5.- Santiago Apóstol, primer mártir entre los Apóstoles, dio testimonio de fidelidad a Dios, y demostró con valentía hasta entregar su vida, que, a pesar de su debilidad humana, Dios actúa con fuerza a través nuestro cuando asumimos la responsabilidad de defender la verdad de Dios ante el pueblo. Por eso S. Pablo nos advierte en las lecturas de hoy, que “llevamos el tesoro de la fe en vasijas de barro, para que se vea que una fuerza extraordinaria es de Dios y no proviene de nosotros” (2Cor 4, 7).
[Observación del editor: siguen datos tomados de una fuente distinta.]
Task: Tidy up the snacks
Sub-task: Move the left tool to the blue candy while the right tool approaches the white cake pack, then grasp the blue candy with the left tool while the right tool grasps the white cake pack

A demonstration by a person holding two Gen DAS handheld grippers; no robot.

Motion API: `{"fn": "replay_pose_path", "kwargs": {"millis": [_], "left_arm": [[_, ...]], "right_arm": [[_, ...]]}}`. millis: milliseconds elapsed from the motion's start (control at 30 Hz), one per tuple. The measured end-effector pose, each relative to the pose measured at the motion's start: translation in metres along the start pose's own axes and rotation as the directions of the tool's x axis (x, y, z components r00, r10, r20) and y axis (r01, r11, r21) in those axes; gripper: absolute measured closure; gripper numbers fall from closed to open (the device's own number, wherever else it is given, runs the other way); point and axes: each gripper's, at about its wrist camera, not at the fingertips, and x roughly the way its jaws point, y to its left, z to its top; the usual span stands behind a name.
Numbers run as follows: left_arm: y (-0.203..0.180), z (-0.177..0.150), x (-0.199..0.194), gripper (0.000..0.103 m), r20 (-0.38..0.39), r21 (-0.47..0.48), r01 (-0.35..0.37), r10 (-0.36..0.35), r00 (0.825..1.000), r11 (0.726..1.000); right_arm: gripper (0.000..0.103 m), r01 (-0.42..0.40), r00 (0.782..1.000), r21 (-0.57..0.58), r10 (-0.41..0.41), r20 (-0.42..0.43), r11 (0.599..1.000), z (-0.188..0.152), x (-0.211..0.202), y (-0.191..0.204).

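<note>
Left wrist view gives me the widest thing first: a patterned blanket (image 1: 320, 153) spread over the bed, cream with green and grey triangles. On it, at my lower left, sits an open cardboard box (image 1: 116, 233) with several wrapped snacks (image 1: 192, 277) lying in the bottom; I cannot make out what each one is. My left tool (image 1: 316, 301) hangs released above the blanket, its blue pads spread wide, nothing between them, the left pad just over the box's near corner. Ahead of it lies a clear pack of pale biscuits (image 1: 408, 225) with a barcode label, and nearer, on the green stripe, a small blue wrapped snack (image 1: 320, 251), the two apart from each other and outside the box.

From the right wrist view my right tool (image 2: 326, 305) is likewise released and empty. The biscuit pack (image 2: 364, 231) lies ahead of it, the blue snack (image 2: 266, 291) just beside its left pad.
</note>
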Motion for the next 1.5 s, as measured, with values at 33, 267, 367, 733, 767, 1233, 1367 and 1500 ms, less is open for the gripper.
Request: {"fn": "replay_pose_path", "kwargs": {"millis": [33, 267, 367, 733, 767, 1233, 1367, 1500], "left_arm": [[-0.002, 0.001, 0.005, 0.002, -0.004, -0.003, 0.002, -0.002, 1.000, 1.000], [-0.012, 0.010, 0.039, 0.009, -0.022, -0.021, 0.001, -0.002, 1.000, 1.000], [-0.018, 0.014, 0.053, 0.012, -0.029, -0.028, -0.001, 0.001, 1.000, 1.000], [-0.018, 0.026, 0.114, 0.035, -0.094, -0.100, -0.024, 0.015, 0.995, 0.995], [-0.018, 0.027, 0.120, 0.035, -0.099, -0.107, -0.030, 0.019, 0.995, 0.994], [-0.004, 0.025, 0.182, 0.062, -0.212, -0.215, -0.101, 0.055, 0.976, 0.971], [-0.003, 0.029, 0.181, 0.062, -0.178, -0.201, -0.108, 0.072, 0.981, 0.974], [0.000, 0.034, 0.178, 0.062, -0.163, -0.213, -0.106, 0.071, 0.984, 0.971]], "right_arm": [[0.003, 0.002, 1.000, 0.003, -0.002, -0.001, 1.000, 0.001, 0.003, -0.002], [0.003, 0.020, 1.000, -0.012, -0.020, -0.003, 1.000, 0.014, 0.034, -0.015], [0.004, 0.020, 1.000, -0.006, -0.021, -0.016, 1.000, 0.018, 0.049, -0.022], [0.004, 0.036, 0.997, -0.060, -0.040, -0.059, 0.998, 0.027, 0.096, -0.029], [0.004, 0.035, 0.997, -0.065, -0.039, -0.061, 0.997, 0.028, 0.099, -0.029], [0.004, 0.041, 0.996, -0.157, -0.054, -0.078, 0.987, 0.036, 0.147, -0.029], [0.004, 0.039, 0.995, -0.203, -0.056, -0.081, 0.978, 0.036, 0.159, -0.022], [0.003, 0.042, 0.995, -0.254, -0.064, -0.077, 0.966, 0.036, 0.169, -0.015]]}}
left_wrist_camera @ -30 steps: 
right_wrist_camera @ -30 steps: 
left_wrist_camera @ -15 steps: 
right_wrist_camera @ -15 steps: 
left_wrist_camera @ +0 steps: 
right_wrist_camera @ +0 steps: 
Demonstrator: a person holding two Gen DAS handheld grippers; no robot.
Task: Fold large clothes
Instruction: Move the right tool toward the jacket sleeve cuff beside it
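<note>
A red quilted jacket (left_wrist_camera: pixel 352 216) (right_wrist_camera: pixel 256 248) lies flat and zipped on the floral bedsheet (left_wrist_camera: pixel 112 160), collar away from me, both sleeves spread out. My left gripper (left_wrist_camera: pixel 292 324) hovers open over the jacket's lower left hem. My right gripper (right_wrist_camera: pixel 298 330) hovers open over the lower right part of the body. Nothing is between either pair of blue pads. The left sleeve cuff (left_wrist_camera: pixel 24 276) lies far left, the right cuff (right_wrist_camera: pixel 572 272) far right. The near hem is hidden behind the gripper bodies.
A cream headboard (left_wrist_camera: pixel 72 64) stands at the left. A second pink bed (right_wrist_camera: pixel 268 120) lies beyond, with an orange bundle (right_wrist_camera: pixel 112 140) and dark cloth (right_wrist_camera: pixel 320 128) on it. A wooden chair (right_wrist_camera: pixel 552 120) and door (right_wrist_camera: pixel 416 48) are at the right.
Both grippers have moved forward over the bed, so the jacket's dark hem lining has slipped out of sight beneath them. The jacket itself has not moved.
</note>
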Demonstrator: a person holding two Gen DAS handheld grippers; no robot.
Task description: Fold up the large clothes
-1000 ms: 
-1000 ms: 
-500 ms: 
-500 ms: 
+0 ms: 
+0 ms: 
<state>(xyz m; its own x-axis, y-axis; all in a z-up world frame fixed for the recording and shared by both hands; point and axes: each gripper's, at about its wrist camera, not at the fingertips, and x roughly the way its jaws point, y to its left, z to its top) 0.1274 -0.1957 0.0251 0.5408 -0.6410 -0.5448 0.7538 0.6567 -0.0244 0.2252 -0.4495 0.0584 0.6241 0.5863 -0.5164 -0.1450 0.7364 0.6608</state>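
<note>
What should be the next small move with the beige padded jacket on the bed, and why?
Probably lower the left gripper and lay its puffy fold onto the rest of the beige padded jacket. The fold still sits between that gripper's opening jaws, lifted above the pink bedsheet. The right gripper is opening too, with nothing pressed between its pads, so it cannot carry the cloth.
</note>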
Por eso, añade: “Nos aprietan por todos lados, pero no nos aplastan; estamos apurados; nos derriban, pero no nos rematan” (2Cor 4, 8).

Pidamos al Señor, por intercesión del Apóstol Santiago, la gracia de ser auténticos testigos de la Verdad, del amor, de la justicia y de la paz, comprometidos en la llamada del Señor para ser luz del mundo, iluminando cristianamente el orden temporal.

Que la Santísima Virgen María que, según la piadosa tradición, fortaleció al Apóstol Santiago en España cuando andaba débil de fuerzas para proclamar el Evangelio, nos alcance la gracia de perseverar en la profunda convicción de que es nuestro deber cristiano proclamar la bondad de Dios y su amor infinito, mediante la palabra adecuada y mediante nuestro testimonio de vida.